Once approved, it’s time to start shopping! But wait, you’ll need to hire a home inspector to look over your new home and make sure everything is in working order. This could cost anywhere from a few hundred dollars to several thousand dollars, depending on where you live. Finally, you’ll need to arrange for financing and inspections of your new home. Many lenders offer closing cost assistance grants or mortgage rate reduction grants that can reduce your costs significantly.

You’ll need to apply for these grants, which are offered on a first-come, first-served basis. You can find information about these grants on your lender’s website or contact them directly. After you’ve found a home and been approved for financing, it’s time to sign on the dotted line.

Be sure to read all of your paperwork carefully and have an attorney review anything that seems unclear or complicated. Congratulations! You’re now a homeowner.

Finding a broker

Once you decide on a specific type of home, and how much you’re willing to spend. It’s time to find a real estate agent. Look for an experienced, full-time agent who belongs to at least one professional organization in your area (like NAR).

That way they will have access to information that can help guide your decision making process. Plus, their connections in real estate can be invaluable when it comes time for escrow and closing. It’s also important to hire someone with whom you feel comfortable. It may take several meetings before you make a final decision, so don’t settle until you feel good about working with them.

Going through offers

If you’re making an offer on a house, make sure you’re asking for all of your desired features. The seller will surely counteroffer and expect you to ask for some concessions, so if there are features that are non-negotiable (like a pool or outdoor patio), it is best not to mention them in your initial offer. Also, remember that you can always negotiate back down from your highest offer; don’t be afraid to go high!

Just be prepared to lose a bit of ground. Once you’ve settled on an agreed-upon price. You’ll need to decide how much money up front you want to put towards closing costs and other fees.

Typically, buyers pay one percent of their purchase price towards these costs but they can range anywhere from two percent up to six percent. Be sure to talk with your real estate agent about what is standard in your area. Once everything has been negotiated, both parties will sign a contract which details all of these agreements as well as closing dates and deadlines.

What happens at closing?

At closing, you’ll sign a final loan agreement and also receive your deed (from which you get your home’s title). This transfer of ownership officially makes you a homeowner. In most cases, there will be two closings: one for a mortgage and one for an insurance policy on your property.

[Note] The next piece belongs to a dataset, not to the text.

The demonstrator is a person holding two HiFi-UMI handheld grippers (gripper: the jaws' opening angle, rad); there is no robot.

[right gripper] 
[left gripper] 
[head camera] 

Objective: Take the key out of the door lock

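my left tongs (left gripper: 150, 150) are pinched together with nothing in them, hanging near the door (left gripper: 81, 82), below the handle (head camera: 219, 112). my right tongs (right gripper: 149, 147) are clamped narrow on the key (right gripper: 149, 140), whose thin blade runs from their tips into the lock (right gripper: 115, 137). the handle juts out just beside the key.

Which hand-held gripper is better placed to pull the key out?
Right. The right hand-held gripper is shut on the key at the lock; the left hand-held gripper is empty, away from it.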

The first is between you and your lender; at that time, they’ll release their lien on your home. The second is between you and an insurance company; at that time, they’ll issue a policy that protects your investment in case something happens to it. A small fee goes to each institution involved in these transactions. If you use a real estate agent, he or she might collect a commission as well.

The last step before moving into your new home! Make sure all paperwork is correct before going through with closing!

Dealing with all the paperwork

Getting a mortgage is complex, but it’s also just part of home ownership. After you purchase your first home, you’ll have to deal with an array of additional paperwork—things like setting up utilities and getting insurance. The best way to learn how these processes work is by going through them yourself.

And don’t worry: If you find that something isn’t clear or you need help along the way, there are plenty of resources available to help guide you through all of it. It might seem daunting at first, but buying a home doesn’t have to be scary! With time and practice, you can become a pro at handling any obstacles that come your way.

Final thoughts

Getting your own place is a big deal. It might be a house, an apartment, or maybe even just a little studio—but it’s yours. Congratulations! Though buying your first home is exciting and fun, it can also be stressful and overwhelming if you don’t know what you’re doing. Don’t worry; we here to help you on your first home.